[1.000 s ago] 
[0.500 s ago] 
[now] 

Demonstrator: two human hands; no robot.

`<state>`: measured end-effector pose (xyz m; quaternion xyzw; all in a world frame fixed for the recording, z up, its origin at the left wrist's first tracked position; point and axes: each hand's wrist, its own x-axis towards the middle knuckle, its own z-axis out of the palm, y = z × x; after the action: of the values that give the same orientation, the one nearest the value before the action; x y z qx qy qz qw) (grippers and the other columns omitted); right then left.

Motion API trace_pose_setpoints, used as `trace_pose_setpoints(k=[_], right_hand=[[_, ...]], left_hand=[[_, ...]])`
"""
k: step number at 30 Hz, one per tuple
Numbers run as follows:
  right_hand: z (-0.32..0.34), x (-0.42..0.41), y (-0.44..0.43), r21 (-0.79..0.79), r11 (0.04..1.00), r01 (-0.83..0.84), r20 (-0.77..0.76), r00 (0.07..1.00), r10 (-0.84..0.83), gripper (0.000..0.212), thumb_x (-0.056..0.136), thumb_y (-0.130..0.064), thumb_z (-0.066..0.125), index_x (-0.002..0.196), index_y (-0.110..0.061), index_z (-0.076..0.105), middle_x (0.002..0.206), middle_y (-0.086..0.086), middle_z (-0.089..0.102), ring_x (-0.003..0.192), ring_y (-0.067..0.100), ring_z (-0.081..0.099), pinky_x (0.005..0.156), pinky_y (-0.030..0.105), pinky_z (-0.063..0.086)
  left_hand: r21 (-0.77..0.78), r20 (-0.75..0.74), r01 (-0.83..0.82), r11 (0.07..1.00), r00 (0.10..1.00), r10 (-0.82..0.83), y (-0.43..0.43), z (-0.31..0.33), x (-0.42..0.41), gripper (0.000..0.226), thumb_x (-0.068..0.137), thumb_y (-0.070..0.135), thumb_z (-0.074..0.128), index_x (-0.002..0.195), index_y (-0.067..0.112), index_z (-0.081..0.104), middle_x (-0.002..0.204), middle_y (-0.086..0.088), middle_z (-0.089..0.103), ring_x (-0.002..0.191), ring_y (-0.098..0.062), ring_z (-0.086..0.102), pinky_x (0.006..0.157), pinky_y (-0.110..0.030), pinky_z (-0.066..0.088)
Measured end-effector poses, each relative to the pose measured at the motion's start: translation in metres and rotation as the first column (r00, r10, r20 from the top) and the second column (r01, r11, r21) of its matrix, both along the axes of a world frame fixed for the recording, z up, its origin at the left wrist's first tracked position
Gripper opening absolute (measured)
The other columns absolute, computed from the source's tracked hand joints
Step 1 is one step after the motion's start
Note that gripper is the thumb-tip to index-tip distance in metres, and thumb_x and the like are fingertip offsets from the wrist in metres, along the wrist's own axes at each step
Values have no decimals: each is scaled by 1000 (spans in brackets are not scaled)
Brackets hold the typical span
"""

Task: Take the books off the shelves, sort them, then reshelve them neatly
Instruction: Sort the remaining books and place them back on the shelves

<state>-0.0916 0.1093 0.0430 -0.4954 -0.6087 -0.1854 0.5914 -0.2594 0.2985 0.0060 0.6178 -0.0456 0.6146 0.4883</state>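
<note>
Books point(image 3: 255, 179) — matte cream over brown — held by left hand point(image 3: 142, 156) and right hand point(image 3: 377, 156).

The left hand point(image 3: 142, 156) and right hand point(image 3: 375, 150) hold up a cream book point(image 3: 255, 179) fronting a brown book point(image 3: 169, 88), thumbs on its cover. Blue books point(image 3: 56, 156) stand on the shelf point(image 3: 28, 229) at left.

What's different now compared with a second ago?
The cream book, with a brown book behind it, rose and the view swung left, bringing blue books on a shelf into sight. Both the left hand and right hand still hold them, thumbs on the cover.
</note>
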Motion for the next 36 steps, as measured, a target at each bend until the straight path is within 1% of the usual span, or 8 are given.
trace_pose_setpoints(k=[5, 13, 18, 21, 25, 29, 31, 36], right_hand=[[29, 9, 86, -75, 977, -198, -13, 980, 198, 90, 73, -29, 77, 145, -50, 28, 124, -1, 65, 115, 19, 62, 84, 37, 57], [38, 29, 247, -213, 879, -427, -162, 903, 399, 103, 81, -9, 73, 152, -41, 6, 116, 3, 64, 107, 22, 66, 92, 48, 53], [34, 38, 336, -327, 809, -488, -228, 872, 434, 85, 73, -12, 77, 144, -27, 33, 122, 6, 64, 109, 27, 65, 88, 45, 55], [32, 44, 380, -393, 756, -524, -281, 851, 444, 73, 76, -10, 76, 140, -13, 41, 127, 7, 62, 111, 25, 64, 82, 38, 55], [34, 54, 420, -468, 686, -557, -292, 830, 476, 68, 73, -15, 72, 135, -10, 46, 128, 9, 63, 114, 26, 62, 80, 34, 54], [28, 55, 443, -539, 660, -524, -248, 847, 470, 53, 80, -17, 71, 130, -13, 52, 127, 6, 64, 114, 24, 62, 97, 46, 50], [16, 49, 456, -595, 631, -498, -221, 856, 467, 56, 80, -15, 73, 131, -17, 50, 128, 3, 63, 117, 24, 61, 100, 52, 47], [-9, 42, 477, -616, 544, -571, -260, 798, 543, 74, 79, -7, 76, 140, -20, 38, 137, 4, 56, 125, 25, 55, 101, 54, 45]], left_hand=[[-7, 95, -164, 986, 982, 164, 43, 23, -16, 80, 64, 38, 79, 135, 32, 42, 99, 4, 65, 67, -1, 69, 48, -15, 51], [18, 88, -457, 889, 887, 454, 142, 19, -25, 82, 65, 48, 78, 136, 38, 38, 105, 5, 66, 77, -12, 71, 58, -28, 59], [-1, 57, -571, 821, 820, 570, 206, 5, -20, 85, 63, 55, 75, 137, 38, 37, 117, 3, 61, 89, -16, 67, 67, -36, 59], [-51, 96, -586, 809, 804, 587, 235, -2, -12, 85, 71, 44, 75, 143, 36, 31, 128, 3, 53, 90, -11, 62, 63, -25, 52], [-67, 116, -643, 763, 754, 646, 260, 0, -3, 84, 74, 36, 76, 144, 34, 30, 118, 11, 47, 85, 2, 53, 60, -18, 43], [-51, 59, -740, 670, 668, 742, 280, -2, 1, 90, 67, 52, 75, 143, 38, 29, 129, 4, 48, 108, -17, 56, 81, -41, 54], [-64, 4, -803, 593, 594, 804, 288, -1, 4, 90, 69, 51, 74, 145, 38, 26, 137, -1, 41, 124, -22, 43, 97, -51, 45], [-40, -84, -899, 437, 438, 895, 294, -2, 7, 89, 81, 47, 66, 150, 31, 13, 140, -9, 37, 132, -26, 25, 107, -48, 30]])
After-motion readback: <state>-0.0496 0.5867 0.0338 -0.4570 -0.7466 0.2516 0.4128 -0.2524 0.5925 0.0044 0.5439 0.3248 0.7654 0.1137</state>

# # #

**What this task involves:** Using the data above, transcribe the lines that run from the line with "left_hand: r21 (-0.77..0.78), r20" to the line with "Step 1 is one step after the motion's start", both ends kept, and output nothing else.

**Answer below:**
  left_hand: r21 (-0.77..0.78), r20 (-0.75..0.74), r01 (-0.83..0.82), r11 (0.07..1.00), r00 (0.10..1.00), r10 (-0.82..0.83), y (-0.43..0.43), z (-0.31..0.33), x (-0.42..0.41), gripper (0.000..0.226), thumb_x (-0.068..0.137), thumb_y (-0.070..0.135), thumb_z (-0.074..0.128), index_x (-0.002..0.195), index_y (-0.067..0.112), index_z (-0.081..0.104), middle_x (-0.002..0.204), middle_y (-0.086..0.088), middle_z (-0.089..0.103), ring_x (-0.002..0.191), ring_y (-0.098..0.062), ring_z (-0.086..0.102), pinky_x (0.006..0.157), pinky_y (-0.110..0.030), pinky_z (-0.066..0.088)
Measured end-effector poses, each relative to the pose measured at the motion's start: translation in metres and rotation as the first column (r00, r10, r20 from the top) and the second column (r01, r11, r21) of its matrix, both along the axes of a world frame fixed for the recording, z up, its origin at the left wrist's first tracked position
Gripper opening absolute (measured)
The other columns absolute, computed from the source's tracked hand joints
Step 1 is one step after the motion's start

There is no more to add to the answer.